- _EXERCISE PROMPT_
Take each line of the entries below that contains "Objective" and copy it.

- _DATA EXTRACTS_
☆ ☆ ☆ ☆

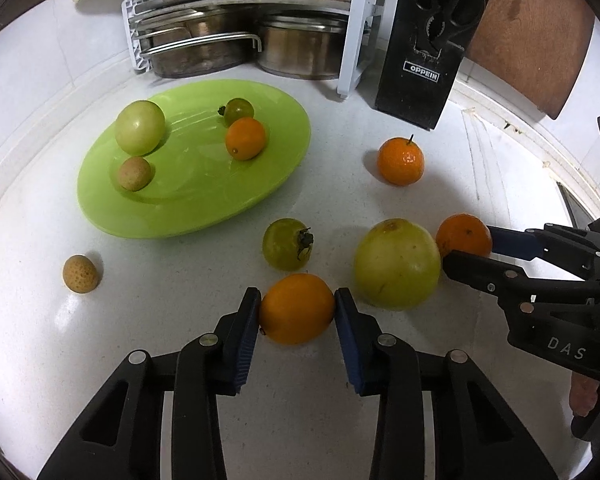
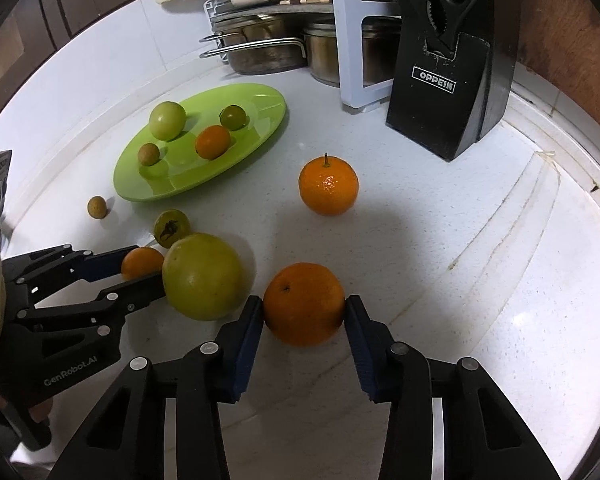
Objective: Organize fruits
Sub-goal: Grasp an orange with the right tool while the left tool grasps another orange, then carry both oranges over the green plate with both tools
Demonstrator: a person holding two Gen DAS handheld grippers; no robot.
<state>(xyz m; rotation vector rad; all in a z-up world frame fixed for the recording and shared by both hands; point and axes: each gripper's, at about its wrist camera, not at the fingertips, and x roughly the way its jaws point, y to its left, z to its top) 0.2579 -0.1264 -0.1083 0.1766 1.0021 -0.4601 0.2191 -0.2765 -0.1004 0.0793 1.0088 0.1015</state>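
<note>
Bright overhead light glares off the white counter (image 2: 540, 320); soft shadows pool beneath fruit, and fisheye edges curve darkly.

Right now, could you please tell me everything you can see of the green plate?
The green plate is a shallow oval dish, lime-coloured and glossy like plastic. It lies flat on the white counter, in front of the pot rack. It holds four fruits: a large green one, a small dark-green one, a small orange one and a little brown one. Neither gripper touches it.
</note>
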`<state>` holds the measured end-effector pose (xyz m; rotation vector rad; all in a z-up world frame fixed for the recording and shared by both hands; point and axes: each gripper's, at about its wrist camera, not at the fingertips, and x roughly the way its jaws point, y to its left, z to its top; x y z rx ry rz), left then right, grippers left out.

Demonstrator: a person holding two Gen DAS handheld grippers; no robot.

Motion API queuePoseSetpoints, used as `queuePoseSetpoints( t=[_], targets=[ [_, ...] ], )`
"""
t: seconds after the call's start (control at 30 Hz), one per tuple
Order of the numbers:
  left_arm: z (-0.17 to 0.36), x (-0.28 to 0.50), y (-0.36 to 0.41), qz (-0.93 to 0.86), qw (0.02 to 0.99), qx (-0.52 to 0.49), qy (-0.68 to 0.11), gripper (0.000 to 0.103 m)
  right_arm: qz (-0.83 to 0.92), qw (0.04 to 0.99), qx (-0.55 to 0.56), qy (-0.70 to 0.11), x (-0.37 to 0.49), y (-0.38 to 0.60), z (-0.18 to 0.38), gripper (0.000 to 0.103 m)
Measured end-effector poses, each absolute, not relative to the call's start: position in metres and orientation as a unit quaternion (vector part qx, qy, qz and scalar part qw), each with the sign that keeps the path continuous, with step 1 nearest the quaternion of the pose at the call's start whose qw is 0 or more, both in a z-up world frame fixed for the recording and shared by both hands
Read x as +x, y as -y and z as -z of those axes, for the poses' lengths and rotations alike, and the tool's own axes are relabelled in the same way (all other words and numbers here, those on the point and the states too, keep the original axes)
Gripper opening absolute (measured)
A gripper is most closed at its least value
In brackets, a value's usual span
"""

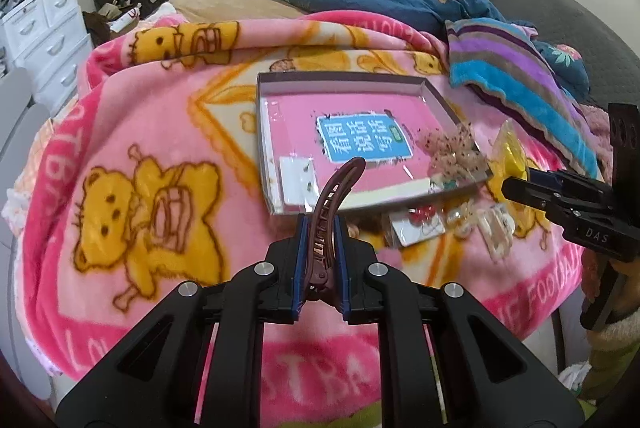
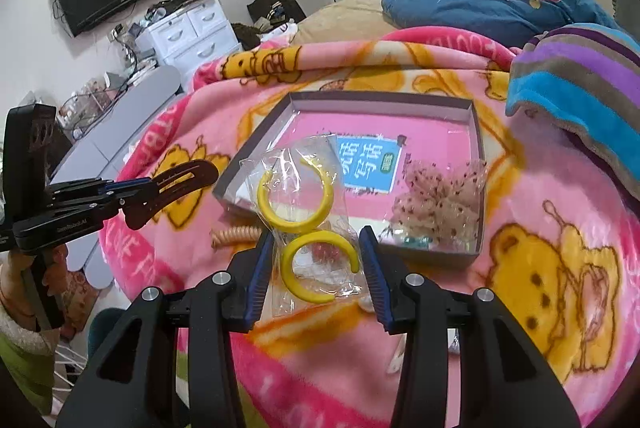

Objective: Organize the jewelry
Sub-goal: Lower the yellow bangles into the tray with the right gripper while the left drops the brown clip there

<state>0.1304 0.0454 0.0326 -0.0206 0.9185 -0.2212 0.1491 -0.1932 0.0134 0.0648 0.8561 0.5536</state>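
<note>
Left gripper [image 1: 320, 248]: jaws pressed together on a brown hair clip [image 1: 334, 196], which curves up and away from the pads. Right gripper [image 2: 318, 264]: jaws partly spread, pinching a clear packet [image 2: 304, 228] containing two yellow hoops [image 2: 296, 200]. Both are held above a pink blanket [image 1: 140, 132] on a bed. A shallow box [image 1: 344, 78] lies on the blanket beyond the grippers; a speckled scrunchie [image 2: 440, 200] rests in its near right corner. Loose jewelry [image 1: 420, 224] lies just near of the box.
</note>
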Motion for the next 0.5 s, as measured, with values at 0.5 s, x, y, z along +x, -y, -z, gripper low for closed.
queuePoseSetpoints(
  t=[0.5],
  targets=[
    [-0.05, 0.172, -0.028, 0.102, 0.898, -0.01, -0.428, 0.006, -0.264, 0.883, 0.049, -0.386, 0.192, 0.204, -0.029, 0.041]
  ],
)
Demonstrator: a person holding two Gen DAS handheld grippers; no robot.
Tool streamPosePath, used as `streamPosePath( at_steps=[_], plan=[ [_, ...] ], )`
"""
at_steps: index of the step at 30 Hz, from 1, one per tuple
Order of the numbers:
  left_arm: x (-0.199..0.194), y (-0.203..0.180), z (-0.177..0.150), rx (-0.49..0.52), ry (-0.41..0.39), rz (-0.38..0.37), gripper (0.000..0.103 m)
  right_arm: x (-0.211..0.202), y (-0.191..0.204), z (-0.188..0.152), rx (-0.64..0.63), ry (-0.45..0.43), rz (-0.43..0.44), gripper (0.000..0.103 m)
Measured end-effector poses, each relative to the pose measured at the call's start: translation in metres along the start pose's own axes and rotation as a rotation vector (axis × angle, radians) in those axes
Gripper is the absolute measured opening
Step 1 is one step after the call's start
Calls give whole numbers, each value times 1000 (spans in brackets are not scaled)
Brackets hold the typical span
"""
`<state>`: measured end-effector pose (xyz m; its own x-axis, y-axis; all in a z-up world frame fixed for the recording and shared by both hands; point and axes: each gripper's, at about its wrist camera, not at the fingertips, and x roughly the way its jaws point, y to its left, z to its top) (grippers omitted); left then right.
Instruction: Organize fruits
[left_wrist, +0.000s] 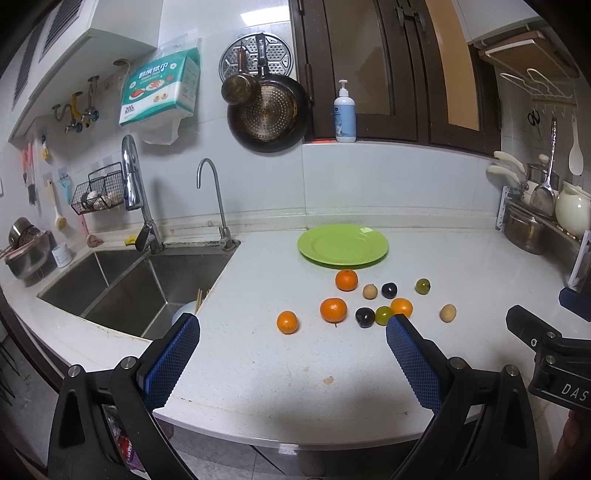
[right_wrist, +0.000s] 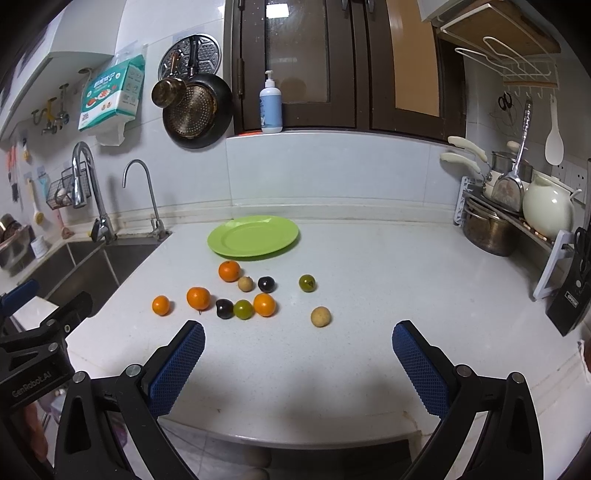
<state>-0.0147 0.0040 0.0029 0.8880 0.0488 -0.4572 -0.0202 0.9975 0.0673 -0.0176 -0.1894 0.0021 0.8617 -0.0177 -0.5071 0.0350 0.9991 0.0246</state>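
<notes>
Left wrist view: my left gripper (left_wrist: 293, 334) has its jaws spread wide, nothing between them, hanging over the near edge of the counter (left_wrist: 258, 369). Fruits are scattered ahead of the fingertips, none on the green plate (left_wrist: 342, 244) yet; the plate sits beyond the whole cluster. Closest to me: a small orange (left_wrist: 287, 322), almost dead centre between the pads and just ahead. A bigger orange (left_wrist: 333, 309) sits a little further, toward my right pad. A dark plum (left_wrist: 365, 317) and a green fruit (left_wrist: 383, 315) lie just off my right pad's tip (left_wrist: 400, 325), with a third orange partly hidden behind it. The sink (left_wrist: 129, 288) is off to the left.

Right wrist view: my right gripper (right_wrist: 298, 334) is also fully open and empty, over the counter edge. The cluster lies ahead and left of its centreline. Only the tan fruit (right_wrist: 320, 316) sits close to centre, just ahead between the pads. The green-brown one (right_wrist: 307, 283) is further out, and the plate is beyond, ahead-left.

My call: nothing has been sorted. Round fruits, so there's no grip axis to worry about. Left tongs are nearer the small orange, right tongs nearer the tan fruit; both are straight-ahead reaches.
</notes>
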Motion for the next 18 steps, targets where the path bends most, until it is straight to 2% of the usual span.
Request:
streamPosePath(
  at_steps=[18],
  plan=[
    [-2,-2,-2,9,-18,-3,103,3,-1,-1,2,3,5,103]
  ],
)
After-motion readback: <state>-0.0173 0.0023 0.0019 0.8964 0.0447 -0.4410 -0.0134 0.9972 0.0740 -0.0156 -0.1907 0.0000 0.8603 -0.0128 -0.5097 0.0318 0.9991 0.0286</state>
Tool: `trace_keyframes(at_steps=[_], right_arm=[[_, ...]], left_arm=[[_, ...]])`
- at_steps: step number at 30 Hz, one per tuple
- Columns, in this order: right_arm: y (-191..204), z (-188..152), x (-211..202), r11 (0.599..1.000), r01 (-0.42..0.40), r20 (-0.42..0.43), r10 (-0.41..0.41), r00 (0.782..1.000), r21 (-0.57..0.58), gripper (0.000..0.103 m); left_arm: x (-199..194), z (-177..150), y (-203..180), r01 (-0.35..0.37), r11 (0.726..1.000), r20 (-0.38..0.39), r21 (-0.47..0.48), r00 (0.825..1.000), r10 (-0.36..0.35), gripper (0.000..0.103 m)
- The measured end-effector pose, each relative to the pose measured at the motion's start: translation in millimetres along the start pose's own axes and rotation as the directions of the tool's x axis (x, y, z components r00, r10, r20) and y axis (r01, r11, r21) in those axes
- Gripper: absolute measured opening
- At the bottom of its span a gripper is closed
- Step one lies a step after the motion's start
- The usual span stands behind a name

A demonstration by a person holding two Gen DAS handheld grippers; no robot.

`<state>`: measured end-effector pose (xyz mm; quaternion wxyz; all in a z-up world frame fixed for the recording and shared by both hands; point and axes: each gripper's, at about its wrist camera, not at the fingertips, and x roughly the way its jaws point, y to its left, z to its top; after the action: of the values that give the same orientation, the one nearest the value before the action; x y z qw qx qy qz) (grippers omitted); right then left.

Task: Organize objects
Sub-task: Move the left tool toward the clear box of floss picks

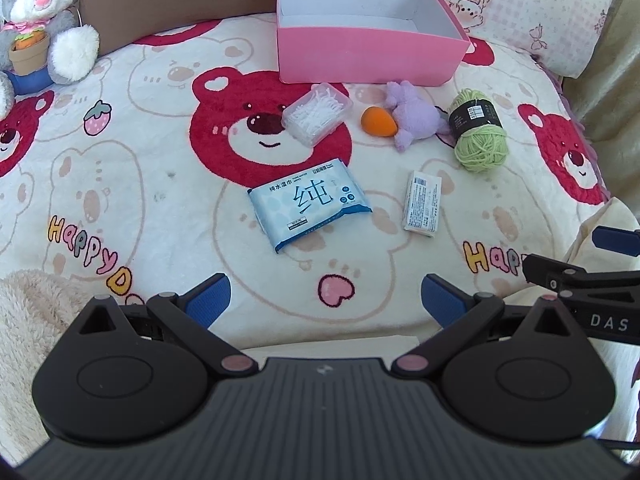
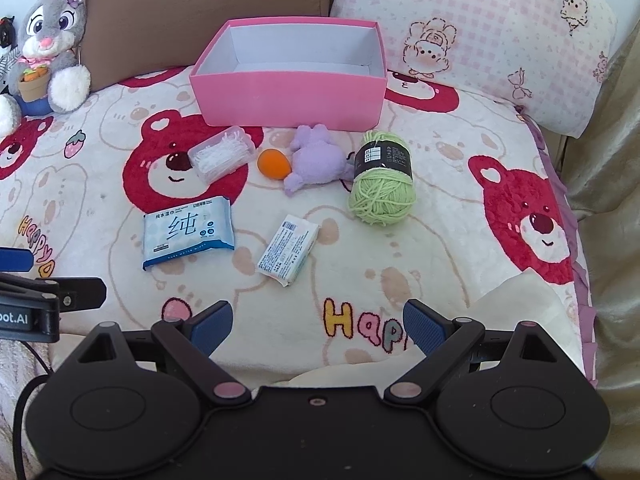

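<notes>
An empty pink box [image 1: 368, 56] [image 2: 288, 96] stands at the back of the bear-print blanket. In front of it lie a clear case of white picks [image 1: 318, 114] [image 2: 222, 153], an orange egg-shaped sponge [image 1: 378, 121] [image 2: 273, 163], a purple plush toy [image 1: 414, 116] [image 2: 316, 158] and a green yarn ball [image 1: 478, 130] [image 2: 382, 178]. Nearer lie a blue wet-wipes pack [image 1: 310, 202] [image 2: 187, 230] and a small white packet [image 1: 423, 203] [image 2: 289, 249]. My left gripper [image 1: 326, 300] hangs open over the blanket's near part. My right gripper [image 2: 318, 322] is open too, with nothing between its fingers.
A grey rabbit plush [image 1: 36, 20] [image 2: 50, 46] sits at the back left against a brown cushion [image 2: 204, 12]. A pink checked pillow [image 2: 472, 36] lies at the back right. The blanket's purple edge [image 2: 576, 240] runs down the right side. A fluffy beige cloth [image 1: 36, 312] lies near left.
</notes>
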<state>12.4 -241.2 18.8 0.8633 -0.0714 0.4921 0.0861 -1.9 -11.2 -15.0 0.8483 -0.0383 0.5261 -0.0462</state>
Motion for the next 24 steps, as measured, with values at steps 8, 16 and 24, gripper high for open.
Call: trace_keyframes(at_steps=[8,16,24], right_arm=[[-0.9,0.3,-0.2,1.0,0.001,-0.001,-0.001,1.0,-0.002,0.094],[-1.4,0.4,-1.0,1.0,0.005,0.0,-0.005,1.0,-0.003,0.094],[-2.2,0.2,-1.0,1.0,0.011,-0.007,-0.011,1.0,-0.001,0.094]], left_arm=[[-8.4,0.6,-5.5,0.021,0.999,0.023,0.026,1.0,-0.021,0.103],[-9.3,0.1,-3.7,0.011,1.0,0.019,0.014,1.0,-0.011,0.103],[-10.1,-0.5,-1.6,0.011,1.0,0.02,0.015,1.0,-0.012,0.103]])
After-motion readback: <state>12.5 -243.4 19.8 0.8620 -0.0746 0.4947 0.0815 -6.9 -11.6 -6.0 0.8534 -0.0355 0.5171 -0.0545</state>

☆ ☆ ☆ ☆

- _WRITTEN RESPONSE_
Objective: Organize fruits
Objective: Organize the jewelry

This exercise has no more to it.